魂はどこにある?
★★☆☆☆
『合唱魂』というタイトルですが、ここに収録されている大半の演奏には、魂が感じられません。ただ譜面通りに歌っているというだけ。いや、「歌わされている」という方が正確か。とにかく、とりあえず形だけ作りましたという感じ。
が、そもそもこの手のアルバムというのは、実際に歌う人が参考するためのものでしょう。そうなると、あまりに個性的なものであるとかえって困ります。ということで、当たり障りのない無難な演奏になっているのでしょう。しかしそれでは一般の鑑賞にはとても耐えられません。
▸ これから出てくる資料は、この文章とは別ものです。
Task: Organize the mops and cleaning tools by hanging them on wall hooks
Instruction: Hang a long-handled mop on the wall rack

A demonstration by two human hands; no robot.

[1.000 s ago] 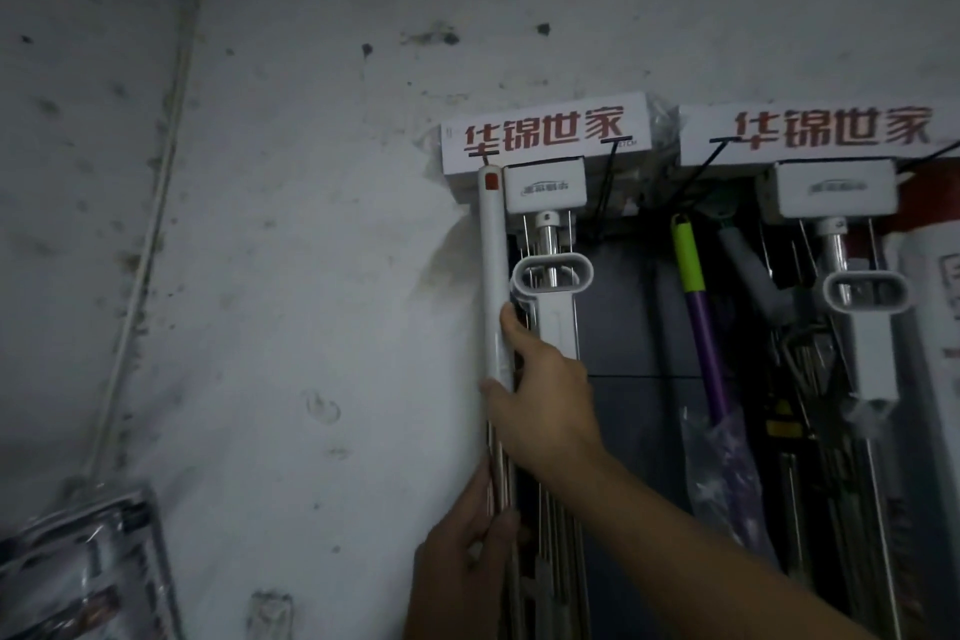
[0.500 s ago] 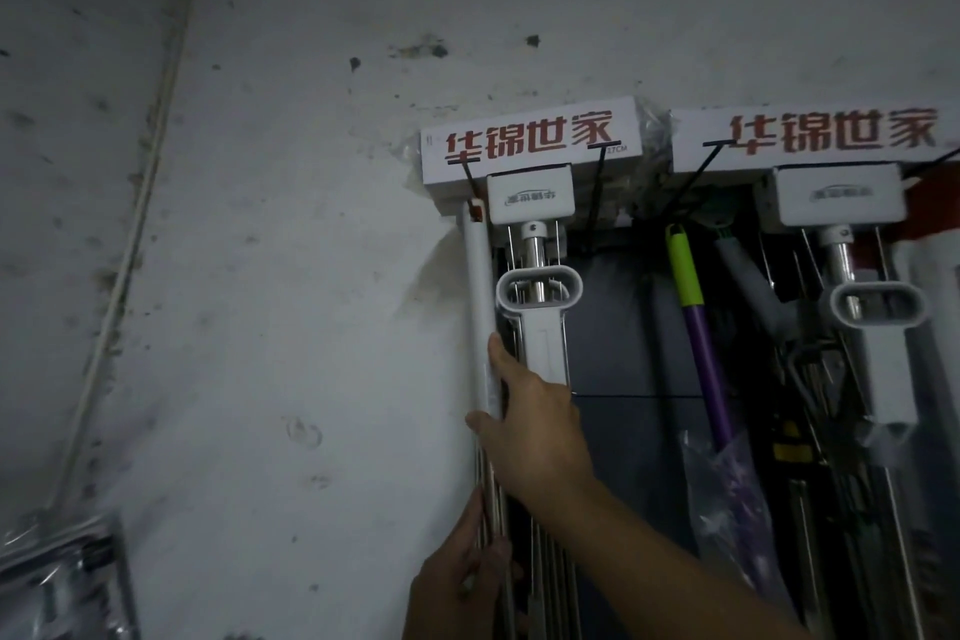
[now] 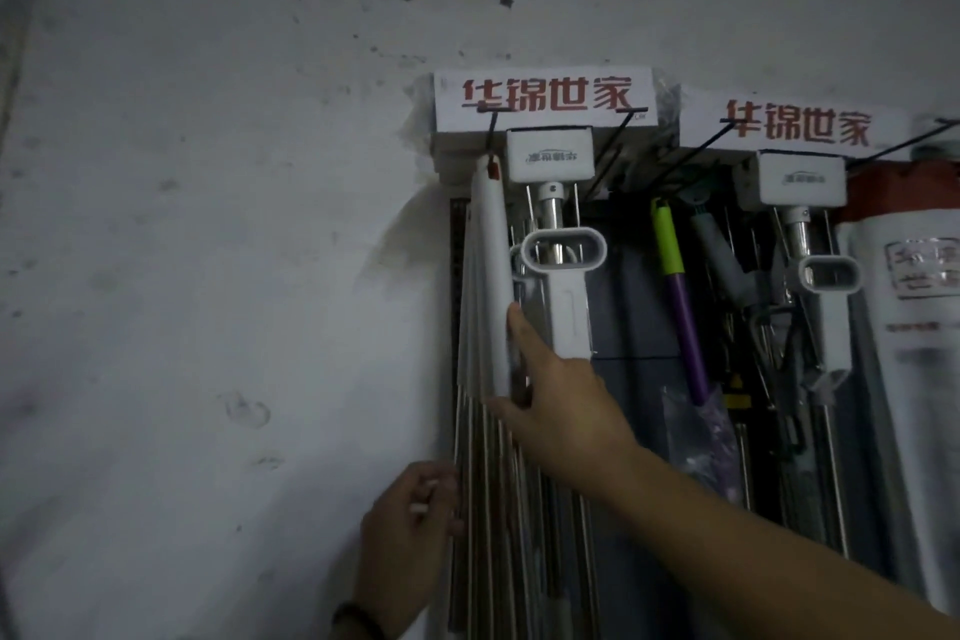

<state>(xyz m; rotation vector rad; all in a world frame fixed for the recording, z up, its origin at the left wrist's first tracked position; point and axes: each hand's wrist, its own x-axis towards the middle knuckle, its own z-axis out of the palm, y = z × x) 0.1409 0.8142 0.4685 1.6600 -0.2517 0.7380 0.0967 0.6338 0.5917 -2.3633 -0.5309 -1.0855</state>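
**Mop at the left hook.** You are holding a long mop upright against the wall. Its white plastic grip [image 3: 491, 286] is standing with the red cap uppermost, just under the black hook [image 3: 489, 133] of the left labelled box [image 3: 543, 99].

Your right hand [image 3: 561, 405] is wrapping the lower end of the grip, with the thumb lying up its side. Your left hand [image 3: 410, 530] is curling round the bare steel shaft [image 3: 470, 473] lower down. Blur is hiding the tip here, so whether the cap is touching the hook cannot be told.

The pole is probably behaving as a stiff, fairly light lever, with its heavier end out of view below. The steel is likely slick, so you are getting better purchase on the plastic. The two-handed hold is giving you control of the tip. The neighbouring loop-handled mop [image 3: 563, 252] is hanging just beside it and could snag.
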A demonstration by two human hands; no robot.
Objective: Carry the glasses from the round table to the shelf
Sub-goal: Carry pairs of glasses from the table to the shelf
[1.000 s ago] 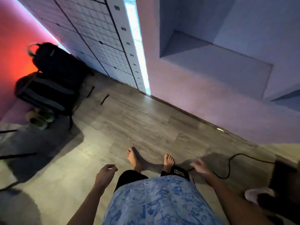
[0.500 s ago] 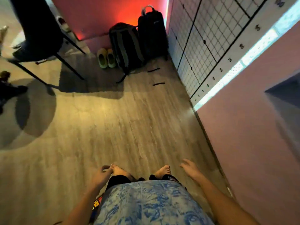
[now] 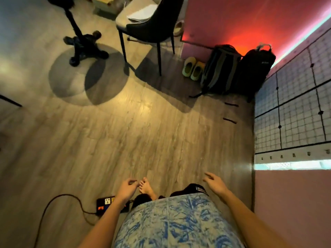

合唱をやっている人の間にだけ通用する、身内のアルバムだと思います。まあ中には、「これだけの演奏ができる技術がすばらしいのだ」と言う人もいるでしょうが、個人的には技術的には少々拙くとも、その歌に対する情熱が感じられる演奏を聞きたいものです。
わずかに魂が感じられるものといえば、「河口」と「怪獣のバラード」程度でしょうか。前者は福岡県合唱連盟の合唱団が演奏していて、さすがに「われらの歌」という意気込みが感じられます。後者は、やはりプロは違うと思わせる楽しい歌。そう、大半の演奏は、聞いても音楽の楽しさや素晴らしさが感じられない。
合唱好きの方に贈るオムニバス
★★★★☆
主に中学生や高校生の校内合唱コンクールにピッタリの曲が収録されています。演奏は玉石混交と言いますか、松原混声合唱団のような高い水準の演奏もありますし、中学生の合唱も数曲含まれています。これは等身大の演奏でしょう。一生懸命歌っていますが、お手本になるかどうかは微妙です。逆に中学生の演奏ばかりを集めるか、あるいは一般の合唱団に任せるのか、という統一感が欲しかった気がします。
團伊玖磨の「河口」は、オケ伴による福岡合唱連盟合唱団・長崎合唱連盟合唱団で、スケール感がでていました。神代混声合唱団による「涙をこえて」は、1969年にシング・アウトが歌った名曲で、今も歌い継がれているのは嬉しいです。佐藤眞の「大地讃頌」を歌う杉並混声合唱団は人数的な面での迫力には欠けますが、この曲の大きさをしっかりと表現しています。
東海林修が作曲した名曲「怪獣のバラード」も当時のヤング101による演奏です。NHKの歌番組『ステージ101』を懐かしく思い起こしています。新津市立新津第一中学校の「空駆ける天馬」、斐川町立斐川西中学校による「マイ バラード」などはしっかりと歌いきっており好感がもてます。
コンクールで素晴らしい成績を収めている福島県立安積女子高等学校合唱部の「瑠璃色の地球」のユニゾンでの音程がフラットなのは少し気になりました。日本一の実力が出ていないですね。ハーモニーは清楚で、可憐です。
松原混声合唱団による「信じる」「鴎」「千の風になって」の演奏には感動しました。大人の合唱ですし、これぞお手本です。歌詞の意味も明確に伝わり、若い世代の感性もうまく表現できていました。これらの音源の価値は高く評価できます。
懐かしい歌声が心に響きます♪
★★★★★
誰もが歌ったことがある、聞いたことがある合唱の珠玉の名曲が集っているこのCD。それもいい部分のみの厳選で、内容も充実した演奏だ。また最近有名になった「千の風になって」も収録。「河口」は珍しいオーケストラバージョン。「怪獣のバラード」はステージ101で特集されたときのポップ風で合唱の響きとは違うスタイル。他、大地讃頌・流浪の民など一流の合唱団による名曲がぎっしり詰まった一枚。一曲ごとバラで買うより絶対お買い得だし、内容は保証します。きっと中学・高校のときにあなたも戻れるはずです。
歌声に勝るものは、なし!
★★★★★
機械的なテクノミュージックや、豪華なアンサンブルがバックにある音楽もいいですが、シンプル・イズ・ベスト!歌声に勝る音楽はないと確信できる一枚です。プロばかりでなく、小学校から高校生まで現役学生さん達の素晴らしいコーラスを聴けるお得な一枚。乾いた心に響きます。